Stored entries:
-- Opening Marker --

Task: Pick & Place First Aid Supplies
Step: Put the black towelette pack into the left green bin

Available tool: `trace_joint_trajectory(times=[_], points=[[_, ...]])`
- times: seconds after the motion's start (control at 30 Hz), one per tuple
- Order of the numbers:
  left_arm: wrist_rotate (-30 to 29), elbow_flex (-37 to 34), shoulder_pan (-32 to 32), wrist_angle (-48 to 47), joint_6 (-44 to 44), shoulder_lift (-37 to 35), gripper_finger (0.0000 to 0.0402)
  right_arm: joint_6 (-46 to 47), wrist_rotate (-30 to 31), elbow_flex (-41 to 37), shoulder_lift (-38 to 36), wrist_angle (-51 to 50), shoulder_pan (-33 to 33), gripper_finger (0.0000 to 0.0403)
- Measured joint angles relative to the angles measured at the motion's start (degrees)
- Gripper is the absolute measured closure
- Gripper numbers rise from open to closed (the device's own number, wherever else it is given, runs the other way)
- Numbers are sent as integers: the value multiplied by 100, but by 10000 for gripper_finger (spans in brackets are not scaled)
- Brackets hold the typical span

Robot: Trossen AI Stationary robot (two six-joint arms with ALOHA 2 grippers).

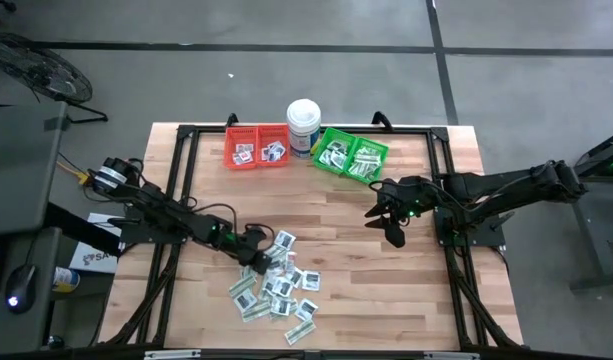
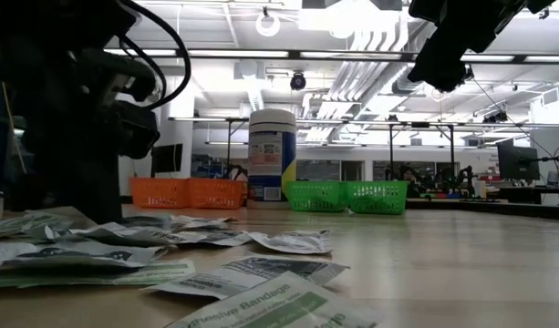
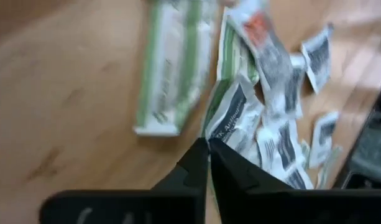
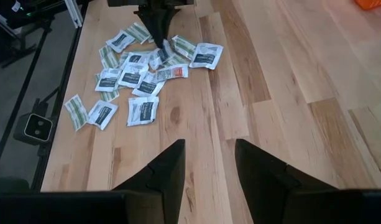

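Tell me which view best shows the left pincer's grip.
Left wrist view: the left pincer is shut on the edge of a square white dark-printed packet. High view shows it small; low view only a dark mass; right wrist shows it distant.

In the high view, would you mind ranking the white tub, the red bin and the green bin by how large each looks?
Largest to smallest as they look from above:
1. red bin and green bin: these two look about alike, so I would not rank one over the other.
2. white tub: clearly the smallest, seen lid-on.
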Motion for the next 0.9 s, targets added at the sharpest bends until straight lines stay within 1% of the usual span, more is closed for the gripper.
trace_joint_trajectory(times=[0.03, 0.23, 0.43, 0.77, 0.9], points=[[10, 4, -6, 6, 45, 0, 395, 0, 0, 0, 0, 0, 0, 270], [-19, 5, -2, 153, 370, -8, 400, 17, -59, 0, 0, 0, 0, 270], [-44, 3, -2, 262, 612, -233, 401, 17, -186, 0, 0, -2, 0, 270], [-899, 8, 0, 205, 1168, -980, 401, -131, -215, 0, 1, 16, 0, 270], [-1241, 172, 2, 205, 1654, -1126, 401, -131, -196, 0, 2, 250, 0, 270]])
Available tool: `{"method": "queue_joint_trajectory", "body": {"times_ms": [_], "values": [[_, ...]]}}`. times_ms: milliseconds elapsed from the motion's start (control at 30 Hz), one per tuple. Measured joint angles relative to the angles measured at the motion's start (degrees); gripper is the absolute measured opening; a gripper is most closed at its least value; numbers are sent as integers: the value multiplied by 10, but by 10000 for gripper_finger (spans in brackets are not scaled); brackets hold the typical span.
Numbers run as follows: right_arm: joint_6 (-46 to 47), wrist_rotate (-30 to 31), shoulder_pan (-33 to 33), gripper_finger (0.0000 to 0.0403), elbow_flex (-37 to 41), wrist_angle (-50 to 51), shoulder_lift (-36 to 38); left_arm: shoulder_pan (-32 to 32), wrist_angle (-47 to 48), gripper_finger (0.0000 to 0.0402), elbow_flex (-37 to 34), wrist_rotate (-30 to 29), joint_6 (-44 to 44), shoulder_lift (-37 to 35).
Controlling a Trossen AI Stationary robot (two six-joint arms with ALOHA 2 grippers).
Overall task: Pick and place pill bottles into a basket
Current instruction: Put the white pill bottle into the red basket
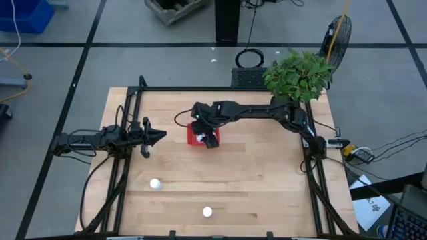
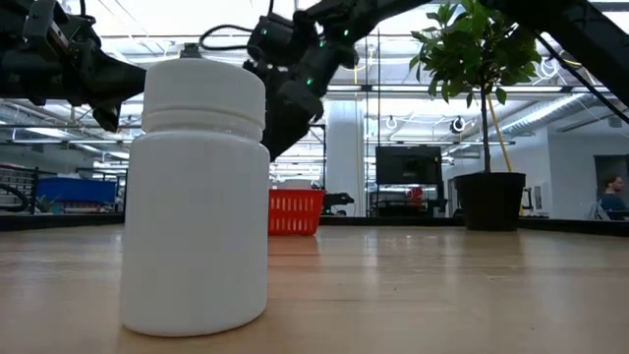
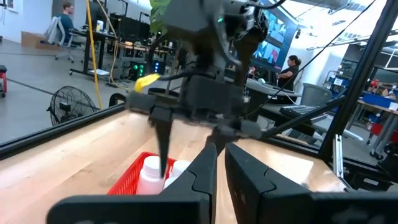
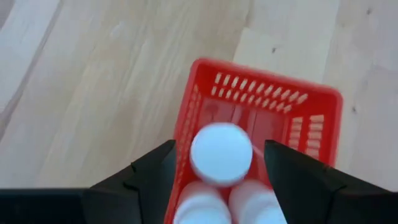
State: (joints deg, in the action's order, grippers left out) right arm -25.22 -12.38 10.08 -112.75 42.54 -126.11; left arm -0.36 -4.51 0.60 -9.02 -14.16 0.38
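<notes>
Left gripper (image 1: 160, 136): at the left side of the wooden surface (image 1: 267, 173), level above it, pointing toward the centre, fingers close together with a narrow gap, holding nothing. Pill bottle (image 1: 155, 184): upright, alone on the surface near the front left. Second pill bottle (image 1: 207, 212): upright near the front edge, right of the first and well apart from it. Basket (image 1: 193, 136): red mesh, at mid-surface, just right of the left gripper. Right gripper (image 4: 219, 155): directly above the basket, fingers spread wide on either side of a white bottle cap (image 4: 221, 154) without touching it; two more caps (image 4: 202, 202) show beneath, inside the basket. Potted plant (image 1: 300, 75): at the back right corner.
</notes>
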Motion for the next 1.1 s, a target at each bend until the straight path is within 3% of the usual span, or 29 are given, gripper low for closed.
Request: {"method": "queue_joint_trajectory", "body": {"times_ms": [233,333,467,533,733,833,1100], "values": [[30,17,-43,201,0,30,43,0,0,37,0,-1,0,0],[59,17,-71,149,0,55,69,0,1,37,0,0,0,0],[77,16,-103,45,32,56,119,0,1,37,0,0,0,0],[90,17,-118,13,74,36,157,0,-1,37,0,0,0,0],[163,23,-168,5,272,-105,319,0,0,37,0,0,0,0],[201,60,-195,4,373,-183,407,0,-1,37,0,0,0,0],[258,90,-229,1,587,-311,622,0,0,37,0,0,0,0]]}}
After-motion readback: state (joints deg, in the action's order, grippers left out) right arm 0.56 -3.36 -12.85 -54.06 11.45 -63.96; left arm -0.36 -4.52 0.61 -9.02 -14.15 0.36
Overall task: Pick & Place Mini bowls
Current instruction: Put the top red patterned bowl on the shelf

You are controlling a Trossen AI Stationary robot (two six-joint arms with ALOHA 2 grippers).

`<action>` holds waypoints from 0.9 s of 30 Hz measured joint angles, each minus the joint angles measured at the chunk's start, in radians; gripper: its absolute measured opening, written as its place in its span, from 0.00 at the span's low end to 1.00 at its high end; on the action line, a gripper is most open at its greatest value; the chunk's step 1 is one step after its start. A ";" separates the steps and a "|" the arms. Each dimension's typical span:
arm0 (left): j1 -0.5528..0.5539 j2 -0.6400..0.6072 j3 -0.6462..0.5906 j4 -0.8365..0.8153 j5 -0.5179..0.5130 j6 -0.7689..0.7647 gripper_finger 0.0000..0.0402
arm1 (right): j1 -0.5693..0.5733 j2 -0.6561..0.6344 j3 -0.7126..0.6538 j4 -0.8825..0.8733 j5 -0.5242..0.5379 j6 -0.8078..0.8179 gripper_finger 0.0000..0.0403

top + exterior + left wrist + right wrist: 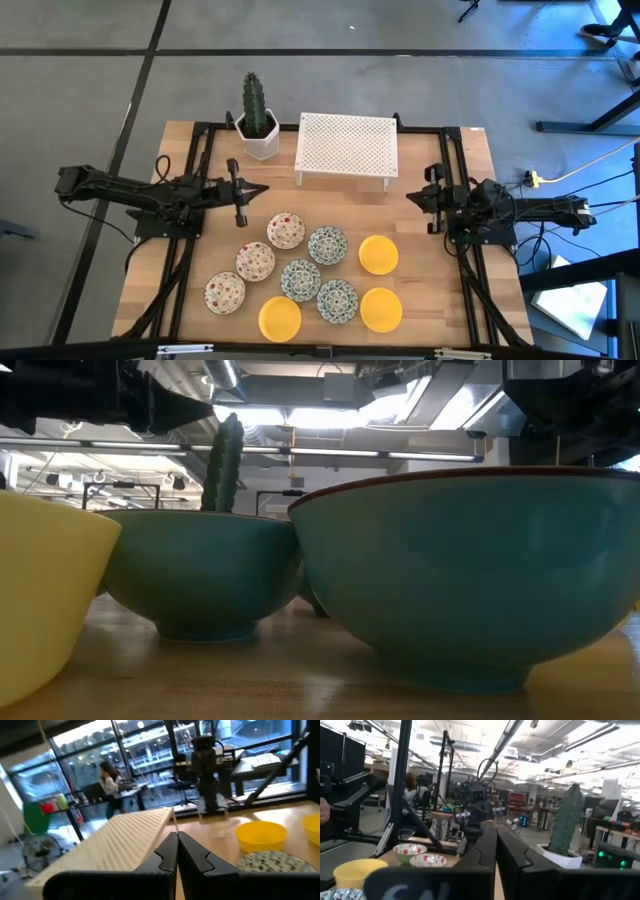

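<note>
Several mini bowls rest on their bases on the wooden table's near half. Three are white with red specks (pixel 255 261), three are blue-green patterned (pixel 327 245), and three are plain yellow (pixel 378 254). In the low view a yellow bowl (pixel 40 600) and two teal-sided bowls (pixel 470 570) fill the foreground. My left gripper (pixel 263 189) hovers shut at the table's left, pointing level toward the right, above and left of the bowls. It also shows shut in its wrist view (pixel 176 851). My right gripper (pixel 410 199) hovers shut at the right side and holds nothing (pixel 496 845).
A cactus in a white pot (pixel 258 125) stands at the far left. A white perforated rack (pixel 347 148) stands at the far middle, between the two arms. Bare wood lies between the rack and the bowls. A person (pixel 107 782) sits in the room beyond the table.
</note>
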State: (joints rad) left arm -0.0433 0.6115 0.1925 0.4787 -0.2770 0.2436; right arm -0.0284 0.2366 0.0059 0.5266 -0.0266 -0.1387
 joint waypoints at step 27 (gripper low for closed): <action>0.002 0.083 0.237 -0.380 -0.262 -0.068 0.01 | 0.000 0.038 0.000 0.063 0.035 -0.031 0.03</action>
State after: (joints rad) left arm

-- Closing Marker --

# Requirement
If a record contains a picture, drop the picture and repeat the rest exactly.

# Result for this task
Task: Pick & Place First Aid Supplies
Step: Put the black towelette pack into the left green bin

Available tool: `trace_joint_trajectory(times=[_], points=[[_, ...]])`
- times: seconds after the motion's start (control at 30 Hz), one per tuple
- Order of the numbers:
  left_arm: wrist_rotate (-30 to 29), elbow_flex (-37 to 34), shoulder_pan (-32 to 32), wrist_angle (-48 to 47), joint_6 (-44 to 44), shoulder_lift (-37 to 35), gripper_finger (0.0000 to 0.0402)
  right_arm: joint_6 (-46 to 47), wrist_rotate (-30 to 31), elbow_flex (-41 to 37), shoulder_lift (-38 to 36), wrist_angle (-51 to 50), shoulder_pan (-33 to 33), gripper_finger (0.0000 to 0.0403)
- Measured joint angles relative to the angles measured at the motion's start (degrees)
- Gripper is the absolute measured closure
- Gripper numbers rise from open to closed (the device's own number, wherever else it is given, runs the other way)
- Numbers are sent as integers: the value multiplied by 100, but by 10000 for gripper_finger (spans in brackets are not scaled)
- Brackets hold the typical span

Robot: Trossen AI Stationary robot (two six-joint arms with ALOHA 2 grippers).


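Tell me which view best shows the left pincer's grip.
Left wrist view: the left pincer is shut on the edge of a square white dark-printed packet. High view shows it small; low view only a dark mass; right wrist shows it distant.

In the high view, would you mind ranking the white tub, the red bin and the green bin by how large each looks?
Largest to smallest as they look from above:
1. red bin and green bin: these two look about alike, so I would not rank one over the other.
2. white tub: clearly the smallest, seen lid-on.
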Motion for the next 0.9 s, targets added at the sharpest bends until straight lines stay within 1% of the usual span, more is closed for the gripper.
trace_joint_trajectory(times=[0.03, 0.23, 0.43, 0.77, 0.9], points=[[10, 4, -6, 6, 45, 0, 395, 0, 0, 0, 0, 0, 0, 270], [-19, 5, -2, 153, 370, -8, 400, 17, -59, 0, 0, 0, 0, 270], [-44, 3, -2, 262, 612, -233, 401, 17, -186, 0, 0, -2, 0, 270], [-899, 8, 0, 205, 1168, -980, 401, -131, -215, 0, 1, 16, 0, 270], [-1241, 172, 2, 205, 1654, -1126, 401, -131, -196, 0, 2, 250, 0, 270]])
Available tool: `{"method": "queue_joint_trajectory", "body": {"times_ms": [_], "values": [[_, ...]]}}`. times_ms: milliseconds elapsed from the motion's start (control at 30 Hz), one per tuple. Measured joint angles relative to the angles measured at the motion's start (degrees); gripper is the absolute measured opening; a gripper is most closed at its least value; numbers are sent as integers: the value multiplied by 10, but by 10000 for gripper_finger (spans in brackets are not scaled); brackets hold the typical span.
Numbers run as follows: right_arm: joint_6 (-46 to 47), wrist_rotate (-30 to 31), shoulder_pan (-33 to 33), gripper_finger (0.0000 to 0.0403), elbow_flex (-37 to 41), wrist_angle (-50 to 51), shoulder_lift (-36 to 38); left_arm: shoulder_pan (-32 to 32), wrist_angle (-47 to 48), gripper_finger (0.0000 to 0.0402), elbow_flex (-37 to 34), wrist_rotate (-30 to 29), joint_6 (-44 to 44), shoulder_lift (-37 to 35).
Controlling a Trossen AI Stationary robot (two six-joint arms with ALOHA 2 grippers).
Overall task: Pick and place pill bottles into a basket
Current instruction: Put the white pill bottle into the red basket
State: (joints deg, in the action's order, grippers left out) right arm -25.22 -12.38 10.08 -112.75 42.54 -126.11; left arm -0.36 -4.51 0.60 -9.02 -14.16 0.38
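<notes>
Left gripper (image 1: 160, 136): at the left side of the wooden surface (image 1: 267, 173), level above it, pointing toward the centre, fingers close together with a narrow gap, holding nothing. Pill bottle (image 1: 155, 184): upright, alone on the surface near the front left. Second pill bottle (image 1: 207, 212): upright near the front edge, right of the first and well apart from it. Basket (image 1: 193, 136): red mesh, at mid-surface, just right of the left gripper. Right gripper (image 4: 219, 155): directly above the basket, fingers spread wide on either side of a white bottle cap (image 4: 221, 154) without touching it; two more caps (image 4: 202, 202) show beneath, inside the basket. Potted plant (image 1: 300, 75): at the back right corner.
</notes>
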Motion for the next 1.1 s, a target at each bend until the straight path is within 3% of the usual span, or 29 are given, gripper low for closed.
Request: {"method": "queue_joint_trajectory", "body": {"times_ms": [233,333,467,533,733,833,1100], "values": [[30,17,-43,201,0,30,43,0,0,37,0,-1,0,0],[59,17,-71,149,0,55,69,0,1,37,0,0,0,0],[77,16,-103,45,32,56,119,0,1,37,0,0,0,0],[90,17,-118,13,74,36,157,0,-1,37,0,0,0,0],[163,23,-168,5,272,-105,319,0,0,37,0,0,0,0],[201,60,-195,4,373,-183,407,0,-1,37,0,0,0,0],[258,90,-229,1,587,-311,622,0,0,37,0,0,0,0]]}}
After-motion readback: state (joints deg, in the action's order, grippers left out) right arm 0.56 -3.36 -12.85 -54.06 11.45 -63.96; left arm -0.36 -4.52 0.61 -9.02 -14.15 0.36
Overall task: Pick & Place Mini bowls
Current instruction: Put the top red patterned bowl on the shelf

You are controlling a Trossen AI Stationary robot (two six-joint arms with ALOHA 2 grippers).

`<action>` holds waypoints from 0.9 s of 30 Hz measured joint angles, each minus the joint angles measured at the chunk's start, in radians; gripper: its absolute measured opening, written as its place in its span, from 0.00 at the span's low end to 1.00 at its high end; on the action line, a gripper is most open at its greatest value; the chunk's step 1 is one step after its start. A ";" separates the steps and a "|" the arms. Each dimension's typical span:
arm0 (left): j1 -0.5528..0.5539 j2 -0.6400..0.6072 j3 -0.6462..0.5906 j4 -0.8365..0.8153 j5 -0.5179..0.5130 j6 -0.7689..0.7647 gripper_finger 0.0000..0.0402
arm1 (right): j1 -0.5693..0.5733 j2 -0.6561..0.6344 j3 -0.7126..0.6538 j4 -0.8825..0.8733 j5 -0.5242..0.5379 j6 -0.8078..0.8179 gripper_finger 0.0000..0.0403

top + exterior + left wrist + right wrist: 

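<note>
Several mini bowls rest on their bases on the wooden table's near half. Three are white with red specks (pixel 255 261), three are blue-green patterned (pixel 327 245), and three are plain yellow (pixel 378 254). In the low view a yellow bowl (pixel 40 600) and two teal-sided bowls (pixel 470 570) fill the foreground. My left gripper (pixel 263 189) hovers shut at the table's left, pointing level toward the right, above and left of the bowls. It also shows shut in its wrist view (pixel 176 851). My right gripper (pixel 410 199) hovers shut at the right side and holds nothing (pixel 496 845).
A cactus in a white pot (pixel 258 125) stands at the far left. A white perforated rack (pixel 347 148) stands at the far middle, between the two arms. Bare wood lies between the rack and the bowls. A person (pixel 107 782) sits in the room beyond the table.
</note>
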State: (joints rad) left arm -0.0433 0.6115 0.1925 0.4787 -0.2770 0.2436; right arm -0.0284 0.2366 0.0059 0.5266 -0.0266 -0.1387
 joint waypoints at step 27 (gripper low for closed): <action>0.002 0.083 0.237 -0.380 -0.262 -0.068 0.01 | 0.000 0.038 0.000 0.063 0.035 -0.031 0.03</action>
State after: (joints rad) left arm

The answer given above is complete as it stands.